╭─ Dataset excerpt

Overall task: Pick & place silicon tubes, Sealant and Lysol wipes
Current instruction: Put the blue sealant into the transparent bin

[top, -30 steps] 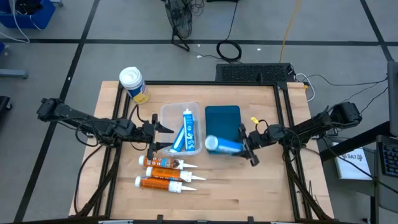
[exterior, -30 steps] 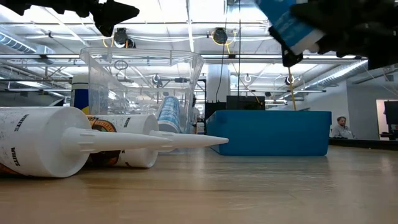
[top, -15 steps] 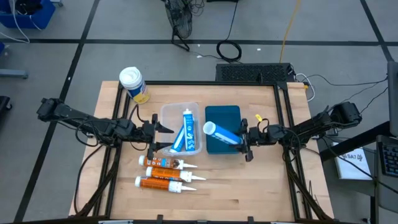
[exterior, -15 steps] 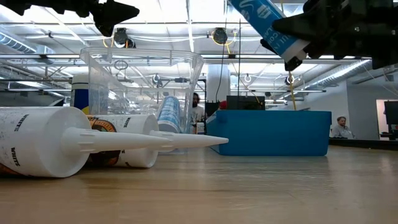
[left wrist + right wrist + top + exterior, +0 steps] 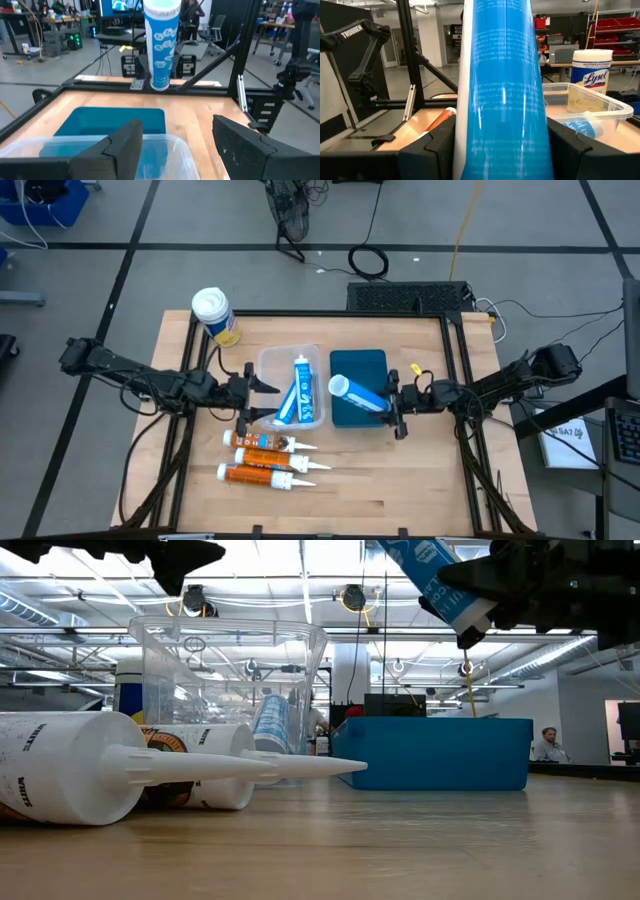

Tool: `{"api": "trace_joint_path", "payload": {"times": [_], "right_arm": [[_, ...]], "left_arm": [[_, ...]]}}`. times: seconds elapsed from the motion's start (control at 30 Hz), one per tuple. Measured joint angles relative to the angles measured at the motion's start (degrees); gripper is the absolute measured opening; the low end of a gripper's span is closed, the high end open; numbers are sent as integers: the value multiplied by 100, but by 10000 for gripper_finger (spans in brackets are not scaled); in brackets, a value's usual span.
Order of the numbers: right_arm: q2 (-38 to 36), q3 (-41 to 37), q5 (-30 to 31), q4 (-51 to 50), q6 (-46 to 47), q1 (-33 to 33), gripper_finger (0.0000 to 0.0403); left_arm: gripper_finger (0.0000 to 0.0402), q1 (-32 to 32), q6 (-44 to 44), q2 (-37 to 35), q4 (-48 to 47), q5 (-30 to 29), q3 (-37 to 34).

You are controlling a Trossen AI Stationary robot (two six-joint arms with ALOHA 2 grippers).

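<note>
My right gripper [image 5: 392, 405] is shut on a blue silicone tube [image 5: 357, 394] above the blue box [image 5: 358, 368]; the tube also shows in the low view [image 5: 437, 578]. My left gripper [image 5: 255, 385] is open and empty, above the left side of the clear bin [image 5: 270, 365], which holds two blue tubes [image 5: 297, 388]. Three orange cartridges [image 5: 268, 459] with white nozzles lie on the table near the bin. The Lysol wipes [image 5: 214, 315] stand upright at the table's far left corner. My right gripper pinches the blue tube between its two fingers [image 5: 427, 150], on the tube's lower part [image 5: 502, 145]. The fingers come level from the table's right side and lie across the tube. The tube is lifted clear over the blue box, tilted, its white cap end [image 5: 338, 386] up and toward the table's left.
A black frame runs along the table's edges [image 5: 460, 370]. Bare wood lies at the near right [image 5: 420, 480]. Across the table the right wrist view shows the Lysol canister [image 5: 592, 75], the clear bin [image 5: 585, 112] and an orange cartridge [image 5: 442, 120].
My right gripper has gone a little toward the table's far edge and turned, staying shut on the blue tube. The tube has tipped from lying level over the blue box's near edge to standing tilted, its cap end swung up. It has kept still in the last half second.
</note>
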Motion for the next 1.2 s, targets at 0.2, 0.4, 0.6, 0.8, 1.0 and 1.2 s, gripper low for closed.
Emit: {"api": "trace_joint_path", "payload": {"times": [0.2,0.4,0.6,0.8,1.0,1.2], "right_arm": [[125,307,-114,89,-51,-2,204],[723,982,-336,45,-378,6,204],[1486,1566,-303,-156,-484,-26,204],[1943,1972,-297,-142,-487,-26,204],[2011,2083,-280,-196,-528,-57,204],[2007,2083,-290,-174,-436,-163,204]], "left_arm": [[241,0,96,0,49,-24,0],[241,30,143,6,402,-108,-2],[241,233,109,344,1096,-233,-2],[241,319,297,1471,2524,-134,-2],[241,319,349,2382,4014,69,7],[241,290,258,2941,4236,659,377]]}}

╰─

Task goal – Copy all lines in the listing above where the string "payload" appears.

Solution to this problem –
Tool: `{"api": "trace_joint_path", "payload": {"times": [_], "right_arm": [[_, ...]], "left_arm": [[_, ...]]}}`. times: seconds elapsed from the motion's start (control at 30 Hz), one per tuple. Measured joint angles relative to the angles measured at the motion's start (degrees); gripper is the absolute measured opening; the low end of a gripper's span is closed, the high end open; numbers are sent as integers: the value multiplied by 100, but by 10000 for gripper_finger (spans in brackets are not scaled); in brackets, a value's usual span.
Emit: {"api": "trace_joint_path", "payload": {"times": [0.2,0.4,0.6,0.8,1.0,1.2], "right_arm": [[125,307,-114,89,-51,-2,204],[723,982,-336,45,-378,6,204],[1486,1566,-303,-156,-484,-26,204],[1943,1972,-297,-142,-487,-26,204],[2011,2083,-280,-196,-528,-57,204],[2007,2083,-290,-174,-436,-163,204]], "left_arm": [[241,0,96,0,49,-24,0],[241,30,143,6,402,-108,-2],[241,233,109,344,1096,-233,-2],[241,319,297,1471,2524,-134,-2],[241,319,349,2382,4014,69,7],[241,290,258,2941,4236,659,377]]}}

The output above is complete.